И все поняли: у нее голоса нет и никогда не будет. И глаза бабушек покрылись пеплом смерти и отчаяния…

Потом она стала подрастать.

И отец и мать не могли наглядеться на нее, ненаглядную, как это бывает со всеми родителями на всем белом свете.

Потом уже везде бегала и играла с подругами – и в саду и на улице.

Раз она прибежала в слезах, всхлипывая, к матери:

– Мамочка, мамочка! Сейчас я играла с мальчиком… добрый мальчик… Мы играли, а он закричал: "жидовка", ударил, погнался за мной… Мамочка, за что он меня ударил?.. Я ему давала пирожки, подарила маленький поясок, мы с ним играли, а потом он ударил и закричал: "жидовка". Мамочка, он – злой!

– Нет, деточка, он не злой, только он не понимает.

– Мамочка, отчего мы жиды?

– Нет, мое солнышко, мы не жиды, мы – евреи.

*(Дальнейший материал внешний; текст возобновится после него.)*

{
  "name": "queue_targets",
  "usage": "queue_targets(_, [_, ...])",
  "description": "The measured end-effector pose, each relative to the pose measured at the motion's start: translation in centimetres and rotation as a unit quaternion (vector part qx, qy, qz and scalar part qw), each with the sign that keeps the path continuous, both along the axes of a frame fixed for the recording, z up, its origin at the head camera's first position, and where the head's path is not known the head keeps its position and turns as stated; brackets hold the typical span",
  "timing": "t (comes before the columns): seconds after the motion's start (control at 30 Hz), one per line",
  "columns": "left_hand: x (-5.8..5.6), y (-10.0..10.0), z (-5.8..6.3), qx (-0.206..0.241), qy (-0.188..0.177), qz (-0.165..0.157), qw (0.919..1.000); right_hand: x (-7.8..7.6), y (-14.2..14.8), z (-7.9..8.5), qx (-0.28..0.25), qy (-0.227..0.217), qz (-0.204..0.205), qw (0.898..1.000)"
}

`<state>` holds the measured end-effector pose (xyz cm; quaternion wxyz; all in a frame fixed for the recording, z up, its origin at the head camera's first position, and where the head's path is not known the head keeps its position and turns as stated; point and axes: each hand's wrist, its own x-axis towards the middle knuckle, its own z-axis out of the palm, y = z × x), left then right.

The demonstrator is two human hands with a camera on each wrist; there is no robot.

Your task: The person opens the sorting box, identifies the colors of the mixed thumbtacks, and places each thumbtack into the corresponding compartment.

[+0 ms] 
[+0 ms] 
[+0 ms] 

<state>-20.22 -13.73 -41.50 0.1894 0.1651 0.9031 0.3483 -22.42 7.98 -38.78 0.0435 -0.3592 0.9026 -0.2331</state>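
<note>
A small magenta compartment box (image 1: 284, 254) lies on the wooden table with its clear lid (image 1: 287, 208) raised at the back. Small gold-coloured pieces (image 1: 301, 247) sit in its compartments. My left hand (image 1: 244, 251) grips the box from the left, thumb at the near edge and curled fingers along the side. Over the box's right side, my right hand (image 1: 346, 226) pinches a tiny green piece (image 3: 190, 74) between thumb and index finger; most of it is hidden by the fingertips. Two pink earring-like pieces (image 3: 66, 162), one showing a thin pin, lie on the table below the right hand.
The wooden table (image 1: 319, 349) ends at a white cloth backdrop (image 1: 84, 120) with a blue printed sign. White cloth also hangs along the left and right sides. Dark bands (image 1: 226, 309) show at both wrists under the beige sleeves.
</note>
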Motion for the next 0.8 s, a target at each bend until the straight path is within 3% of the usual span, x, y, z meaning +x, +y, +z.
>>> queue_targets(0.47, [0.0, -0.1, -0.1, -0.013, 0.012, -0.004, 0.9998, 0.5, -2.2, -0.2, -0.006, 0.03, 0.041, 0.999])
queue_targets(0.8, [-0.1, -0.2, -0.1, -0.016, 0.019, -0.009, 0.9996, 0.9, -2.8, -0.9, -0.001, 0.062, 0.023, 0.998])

Вот есть русские, есть грузины, есть персы…

– Мамочка, а перс ходил, а у него на клетке зеленый попугай билетики вытаскивал, а нос кри-во-ой.

– Мы такой же народ, деточка, как другие народы.

Дора вприпрыжку побежала опять играть. Но тонкая заноза, тонкая, как отломленный кончик иглы, осталась в маленьком сердце.

Осталась и потихоньку стала расти; и чем больше подрастала, тем больше и на улицах, и в театрах, и в домах чутко прислушивалась; и слово "жид" обидно и больно вспыхивало – и среди крестьян, и среди рабочих, и среди образованных людей. И она узнала, что евреев громят, убивают, нечеловечески замучивают.

Дора, уже девочкой, с горечью думала: "Разве можно жить среди такой травли? Лучше умереть".

И она опять приглядывалась и видела, что одни люди, которые пили трудовой пот других, науськивали их на евреев, чтобы отвести от себя их раздражение. А замученные травили евреев с горя, от нищеты, от безвыходности и непробудной темноты.

Познакомилась Дора с революционерами, с их учением, тогда поняла, что только революция освободит всех замученных от их мук: рабочих – от сосущих их фабрикантов, крестьян – от помещиков, евреев – от мучений, потому что и у рабочих и у крестьян смахнется вековечная темнота с глаз.

Грянула революция. Дора – коммунистка. Ее послали в армию в политотдел. Наступал Деникин. В тяжелых солдатских башмаках, в штанах, в шинели, в фуражке на обстриженных кудрявых волосах, она весь поход шла с красноармейцами.

– Дора, будет тебе, – говорили товарищи политотдельцы. – Иди в обоз, садись на повозку. Все равно долго не протянешь, сама видишь, – не по силам.